In “A Tale of Two Scientists: What Really Happened ‘In the Beginning” (Christianity Today, 7/6/2012), Tim Stafford profiles Darrel Falk and Todd Wood,
How two evangelicals—one a young-earth creationist, the other an evolutionary creationist—have lived out their faith and professions.
In recent years, Falk has found a new role through interactions with Francis Collins, the world-famous geneticist who headed the human genome project and now leads the National Institutes for Health (NIH). After publishing the bestselling book The Language of God, Collins received so many e-mailed questions that he decided to create BioLogos, a small organization to help answer them. But when Collins was asked to head the NIH, Falk, already involved, took over as president of BioLogos.

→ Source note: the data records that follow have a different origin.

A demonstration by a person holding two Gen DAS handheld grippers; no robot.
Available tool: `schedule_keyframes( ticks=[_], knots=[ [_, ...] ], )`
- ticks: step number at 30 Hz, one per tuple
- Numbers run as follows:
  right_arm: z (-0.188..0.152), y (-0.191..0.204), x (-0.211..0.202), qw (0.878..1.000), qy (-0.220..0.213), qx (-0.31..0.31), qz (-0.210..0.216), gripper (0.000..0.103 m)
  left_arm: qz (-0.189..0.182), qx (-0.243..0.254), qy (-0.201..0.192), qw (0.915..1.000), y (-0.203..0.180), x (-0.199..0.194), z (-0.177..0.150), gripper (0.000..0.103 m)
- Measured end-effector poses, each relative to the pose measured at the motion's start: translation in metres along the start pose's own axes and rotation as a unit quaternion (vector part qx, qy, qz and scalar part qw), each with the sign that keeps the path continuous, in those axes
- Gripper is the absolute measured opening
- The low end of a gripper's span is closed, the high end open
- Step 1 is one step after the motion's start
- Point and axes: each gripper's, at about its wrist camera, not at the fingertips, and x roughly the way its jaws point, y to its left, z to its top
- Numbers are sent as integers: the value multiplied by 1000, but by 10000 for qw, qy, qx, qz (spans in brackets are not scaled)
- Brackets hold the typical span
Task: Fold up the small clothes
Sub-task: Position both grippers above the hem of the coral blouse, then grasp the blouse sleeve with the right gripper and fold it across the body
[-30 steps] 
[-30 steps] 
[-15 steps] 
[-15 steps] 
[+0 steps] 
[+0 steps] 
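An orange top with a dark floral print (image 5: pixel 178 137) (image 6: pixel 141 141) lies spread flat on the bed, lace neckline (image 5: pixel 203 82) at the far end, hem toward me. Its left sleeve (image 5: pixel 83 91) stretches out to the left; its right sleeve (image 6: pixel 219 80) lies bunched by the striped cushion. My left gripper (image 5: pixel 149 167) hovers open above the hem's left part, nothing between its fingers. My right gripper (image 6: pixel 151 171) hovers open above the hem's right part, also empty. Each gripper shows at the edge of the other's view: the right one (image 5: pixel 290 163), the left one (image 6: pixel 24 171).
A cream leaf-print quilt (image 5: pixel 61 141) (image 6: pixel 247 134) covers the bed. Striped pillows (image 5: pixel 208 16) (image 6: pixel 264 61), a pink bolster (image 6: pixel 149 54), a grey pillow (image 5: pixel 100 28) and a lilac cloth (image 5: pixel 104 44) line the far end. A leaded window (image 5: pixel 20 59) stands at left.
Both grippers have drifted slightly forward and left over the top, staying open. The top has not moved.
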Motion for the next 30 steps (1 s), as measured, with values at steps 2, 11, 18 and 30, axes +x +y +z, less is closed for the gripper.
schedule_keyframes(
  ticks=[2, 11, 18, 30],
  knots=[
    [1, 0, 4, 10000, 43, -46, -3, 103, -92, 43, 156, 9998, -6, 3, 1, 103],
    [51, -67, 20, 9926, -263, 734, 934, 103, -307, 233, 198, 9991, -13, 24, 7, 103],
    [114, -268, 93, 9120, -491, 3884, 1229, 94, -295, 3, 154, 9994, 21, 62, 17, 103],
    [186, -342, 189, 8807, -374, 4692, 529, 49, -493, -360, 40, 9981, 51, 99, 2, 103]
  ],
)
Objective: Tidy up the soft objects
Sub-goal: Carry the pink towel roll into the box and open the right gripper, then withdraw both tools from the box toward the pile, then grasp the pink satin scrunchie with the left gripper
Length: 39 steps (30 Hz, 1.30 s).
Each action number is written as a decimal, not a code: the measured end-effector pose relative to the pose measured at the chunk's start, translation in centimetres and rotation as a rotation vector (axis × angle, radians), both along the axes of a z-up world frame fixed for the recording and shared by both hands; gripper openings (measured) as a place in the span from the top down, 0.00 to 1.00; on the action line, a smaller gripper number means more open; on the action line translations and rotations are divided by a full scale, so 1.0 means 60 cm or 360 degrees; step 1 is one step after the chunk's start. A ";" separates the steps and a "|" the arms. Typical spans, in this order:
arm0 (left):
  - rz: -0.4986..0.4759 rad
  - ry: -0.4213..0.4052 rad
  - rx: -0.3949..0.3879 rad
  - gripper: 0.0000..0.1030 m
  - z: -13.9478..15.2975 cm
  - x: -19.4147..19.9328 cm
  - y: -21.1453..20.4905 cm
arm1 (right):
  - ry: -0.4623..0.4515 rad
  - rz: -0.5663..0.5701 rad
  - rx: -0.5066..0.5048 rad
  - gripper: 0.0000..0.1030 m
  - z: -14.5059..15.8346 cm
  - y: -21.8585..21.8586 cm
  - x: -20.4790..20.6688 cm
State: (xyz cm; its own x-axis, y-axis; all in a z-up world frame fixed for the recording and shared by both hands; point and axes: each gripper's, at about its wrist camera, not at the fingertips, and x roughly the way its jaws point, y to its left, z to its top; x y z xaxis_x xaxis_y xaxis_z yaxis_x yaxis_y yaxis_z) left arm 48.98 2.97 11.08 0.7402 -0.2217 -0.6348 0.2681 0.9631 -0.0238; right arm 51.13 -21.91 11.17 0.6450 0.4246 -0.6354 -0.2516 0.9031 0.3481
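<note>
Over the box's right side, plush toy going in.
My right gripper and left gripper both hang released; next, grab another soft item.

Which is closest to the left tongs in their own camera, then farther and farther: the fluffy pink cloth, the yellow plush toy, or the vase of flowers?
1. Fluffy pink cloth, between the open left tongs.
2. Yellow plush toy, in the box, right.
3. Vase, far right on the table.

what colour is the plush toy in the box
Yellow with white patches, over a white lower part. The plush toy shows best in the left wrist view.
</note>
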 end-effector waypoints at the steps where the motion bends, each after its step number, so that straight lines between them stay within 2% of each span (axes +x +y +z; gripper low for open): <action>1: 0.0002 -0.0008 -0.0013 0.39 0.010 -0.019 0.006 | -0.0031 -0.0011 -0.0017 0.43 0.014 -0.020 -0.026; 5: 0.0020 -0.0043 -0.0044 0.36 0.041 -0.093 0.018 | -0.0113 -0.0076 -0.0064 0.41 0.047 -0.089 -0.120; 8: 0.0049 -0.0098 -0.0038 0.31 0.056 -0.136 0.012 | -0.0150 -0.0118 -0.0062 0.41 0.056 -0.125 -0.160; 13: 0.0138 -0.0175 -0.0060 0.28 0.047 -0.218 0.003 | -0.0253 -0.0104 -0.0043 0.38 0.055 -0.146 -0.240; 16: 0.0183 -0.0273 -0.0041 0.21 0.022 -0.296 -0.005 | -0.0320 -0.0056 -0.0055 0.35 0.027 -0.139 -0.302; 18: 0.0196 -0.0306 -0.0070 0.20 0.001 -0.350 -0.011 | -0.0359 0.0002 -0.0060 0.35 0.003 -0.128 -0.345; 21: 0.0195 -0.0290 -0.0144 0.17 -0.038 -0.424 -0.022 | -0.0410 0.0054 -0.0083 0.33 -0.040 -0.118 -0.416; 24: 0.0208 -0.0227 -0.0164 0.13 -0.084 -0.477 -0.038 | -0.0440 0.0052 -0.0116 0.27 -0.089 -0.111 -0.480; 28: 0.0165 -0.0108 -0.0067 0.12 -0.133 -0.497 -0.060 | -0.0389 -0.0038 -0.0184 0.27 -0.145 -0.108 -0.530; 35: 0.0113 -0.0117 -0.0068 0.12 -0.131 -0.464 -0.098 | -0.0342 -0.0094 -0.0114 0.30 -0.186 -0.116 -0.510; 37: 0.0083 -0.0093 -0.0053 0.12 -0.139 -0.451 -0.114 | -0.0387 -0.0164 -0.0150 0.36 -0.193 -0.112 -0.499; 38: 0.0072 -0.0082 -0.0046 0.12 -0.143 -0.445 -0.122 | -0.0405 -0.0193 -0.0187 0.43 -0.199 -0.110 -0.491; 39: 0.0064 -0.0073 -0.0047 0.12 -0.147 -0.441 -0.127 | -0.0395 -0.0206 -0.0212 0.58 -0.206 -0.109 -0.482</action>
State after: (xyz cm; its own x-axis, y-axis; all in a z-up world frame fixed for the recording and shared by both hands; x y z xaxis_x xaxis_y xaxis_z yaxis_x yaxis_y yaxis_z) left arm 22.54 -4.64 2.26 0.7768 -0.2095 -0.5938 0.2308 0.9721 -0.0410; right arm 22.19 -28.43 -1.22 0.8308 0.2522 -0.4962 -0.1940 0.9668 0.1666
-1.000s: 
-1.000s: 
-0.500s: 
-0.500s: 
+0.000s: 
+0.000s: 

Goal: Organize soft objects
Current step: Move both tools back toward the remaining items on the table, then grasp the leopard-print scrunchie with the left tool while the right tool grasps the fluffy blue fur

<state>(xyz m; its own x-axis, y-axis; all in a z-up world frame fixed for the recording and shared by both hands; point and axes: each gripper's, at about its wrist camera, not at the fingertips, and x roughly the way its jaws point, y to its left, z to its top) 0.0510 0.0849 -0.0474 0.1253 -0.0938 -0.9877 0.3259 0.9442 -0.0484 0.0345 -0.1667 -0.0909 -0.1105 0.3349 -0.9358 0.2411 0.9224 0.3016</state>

Under Falk’s leadership, BioLogos has emerged as an important group of Christians advocating “evolutionary creation.” Falk has held to his plea for Christians to love and respect each other while advocating different points of view. In bearing this out, BioLogos recently invited a number of Southern Baptist biblical scholars to publish essays critical of the BioLogos perspective on the BioLogos website, in order to foster mutual understanding.
Thoughts?
“If you look at all the flowering plants,” Wood says, “sunflowers to lilies to oak trees, very different plants, you find that their genes are almost the same. It’s challenging. How do we draw the line, and where do we draw it? If we’re ignoring 97 percent of the data, does the line mean anything? Evolutionists would say we are grasping at straws. But it’s possible that the differences may harbor a signal.” Wood discusses with Anna some of the statistical issues. For example, “the sample size could be a meaningful problem” as Anna zeroes in on particular families of flowers. “It’s good to be aware of these details so we don’t go off and prematurely claim that we have solved the problem of identifying the created kinds.”
Anna is doing serious scientific research, but it’s impossible to miss that Wood leads only handfuls of undergraduates like her without laboratory equipment or funding. Compared with thousands of high-tech research labs filled with scientists, it’s a pea shooter facing the U.S. Army.
Thoughts?
Neither Falk nor Wood have much use for design theory. So they will have something to talk about.